Federal election reform commission to hold hearing in Miami
The bipartisan election reform commission established by President Barack Obama will meet later this month in Miami, the focal point for the state's most-recent election meltdown.
The Presidential Commission on Election Administration is scheduled to meet all day June 28 at the University of Miami to take testimony and public comments from local, county and state election officials and citizens, according to a notice published Wednesday in the Federal Register.
"The (commission) was established to identify best practices and make recommendations to the president on the efficient administration of elections in order to ensure that all eligible voters have the opportunity to cast their ballots without undue delay," the notice said, "and to improve the experience of voters facing other obstacles in casting their ballots."
When he announced the appointment of 10 commission members last month, Obama said the nation is "betraying our ideals" when voters face so many obstacles to cast a ballot.
Downtown Miami is a fitting site to discuss election problems. Some voters waited between five and eight hours to cast ballots, due partly to an unusually long ballot, a shortened early voting period and ill-prepared precincts.

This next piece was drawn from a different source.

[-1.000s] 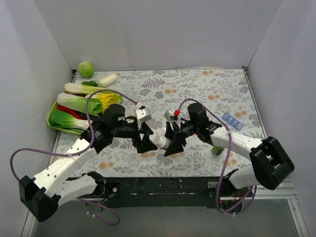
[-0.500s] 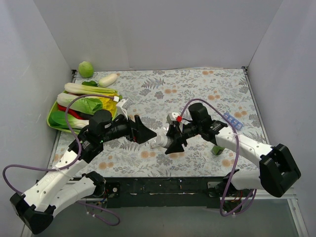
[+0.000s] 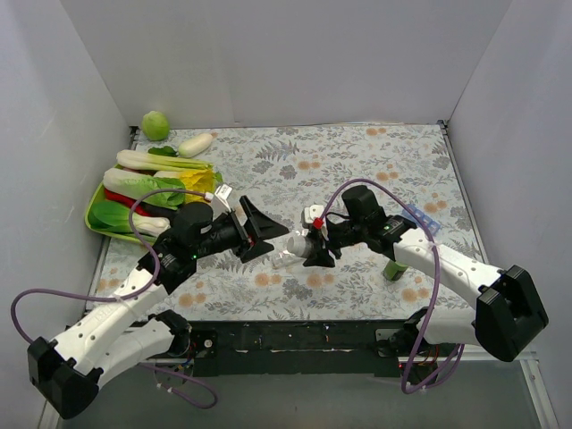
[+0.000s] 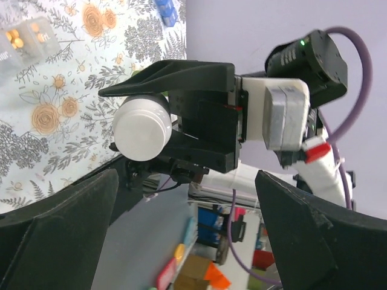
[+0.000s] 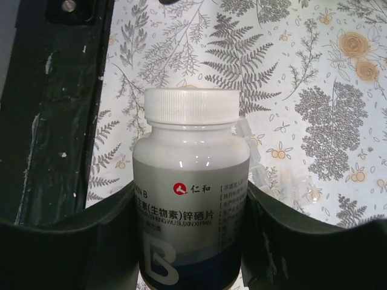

But problems extended into other large urban counties throughout Florida. It took several days after the Nov. 6 election for Florida to count all its votes.
Obama's margin of victory in Florida over Republican challenger Mitt Romney was less than 1 percent — about 74,000 votes.
© 2014 Tampa Bay Times
Presidential Commission on Election Administration
Last month, President Barack Obama appointed 10 people to the Presidential Commission on Election Administration. The commission was created following the president's pledge to "identify nonpartisan ways to shorten lines at polling places, promote the efficient conduct of elections, and provide better access to the polls for all voters." Here are the names of the commission members and their background.
• Robert F. Bauer (co-chairman). Partner at Perkins Coie LLP and general counsel to the Democratic National Committee.
• Benjamin L. Ginsberg (co-chairman). Partner at Patton Boggs LLP and former general counsel to the Republican National Committee.
• Brian Britton. Vice president of Global Park Operations and Initiatives at Walt Disney World Co.
• Joe Echevarria. Chief executive officer of Deloitte LLP since June 2011 and chairman of the University of Miami School of Business' Board of Overseers.
• Trey Grayson. Director of the Institute of Politics at the John F. Kennedy School of Government at Harvard University.
• Larry Lomax. Clark County registrar in Nevada and served on Pew Foundation Committee focused on modernizing our nation's system of registering voters.
• Michele Coleman Mayes. Vice president, general counsel and secretary for the New York Public Library.
• Ann McGeehan. Assistant general counsel of the Texas County and District Retirement System and previously served 22 years in the Elections Division of the Texas Secretary of State's Office.
• Tammy Patrick. Federal compliance officer for the Maricopa County Elections Department in Arizona. In 2013, she became voting member of Institute of Electrical and Electronics Engineers' working group on developing standards for a universal format for election results reporting.
• Christopher Thomas. Director of elections in the Michigan Department of State since 1981.
Source: White House
If you go
To learn more about the commission and its June 28 hearing, you can visit the commission website, supportthevoter.gov. Or you can contact Mark Nejbauer, Designated Federal Officer, Presidential Commission on Election Administration, firstname.lastname@example.org.
The hearing is scheduled to begin at 9 a.m. at the David W. Dyer Federal Building and U.S. Courthouse, 300 NE First Ave., Miami, 33132. It is scheduled to end at 5 p.m.